▸ **Required work**
Within the listing below, locate all lines containing the word "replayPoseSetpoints". Copy each one.

──────

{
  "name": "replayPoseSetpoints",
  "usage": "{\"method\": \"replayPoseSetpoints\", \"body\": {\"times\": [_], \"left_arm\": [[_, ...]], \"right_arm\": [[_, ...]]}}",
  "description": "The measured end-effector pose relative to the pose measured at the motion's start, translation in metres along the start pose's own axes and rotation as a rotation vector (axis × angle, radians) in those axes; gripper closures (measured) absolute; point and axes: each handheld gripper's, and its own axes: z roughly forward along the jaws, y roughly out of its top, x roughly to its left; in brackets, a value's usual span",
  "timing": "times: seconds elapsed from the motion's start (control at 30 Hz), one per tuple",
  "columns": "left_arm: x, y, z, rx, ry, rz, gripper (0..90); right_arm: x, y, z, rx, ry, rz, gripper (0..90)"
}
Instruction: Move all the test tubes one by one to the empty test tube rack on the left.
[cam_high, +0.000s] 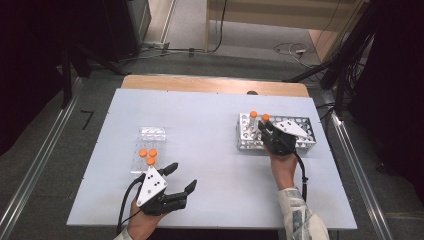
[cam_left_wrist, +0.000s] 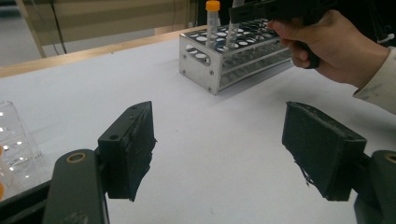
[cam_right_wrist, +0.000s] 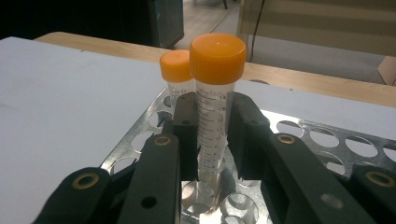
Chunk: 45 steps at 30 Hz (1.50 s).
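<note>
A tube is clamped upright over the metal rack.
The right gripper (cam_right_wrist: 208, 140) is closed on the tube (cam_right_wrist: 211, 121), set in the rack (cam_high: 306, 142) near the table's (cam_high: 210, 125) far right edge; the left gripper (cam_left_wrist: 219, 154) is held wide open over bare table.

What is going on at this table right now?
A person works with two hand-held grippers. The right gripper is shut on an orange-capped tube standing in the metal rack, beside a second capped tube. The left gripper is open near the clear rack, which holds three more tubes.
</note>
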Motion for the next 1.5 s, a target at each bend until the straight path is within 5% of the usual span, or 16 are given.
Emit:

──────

▸ **Response box**
  "name": "replayPoseSetpoints",
  "usage": "{\"method\": \"replayPoseSetpoints\", \"body\": {\"times\": [_], \"left_arm\": [[_, ...]], \"right_arm\": [[_, ...]]}}",

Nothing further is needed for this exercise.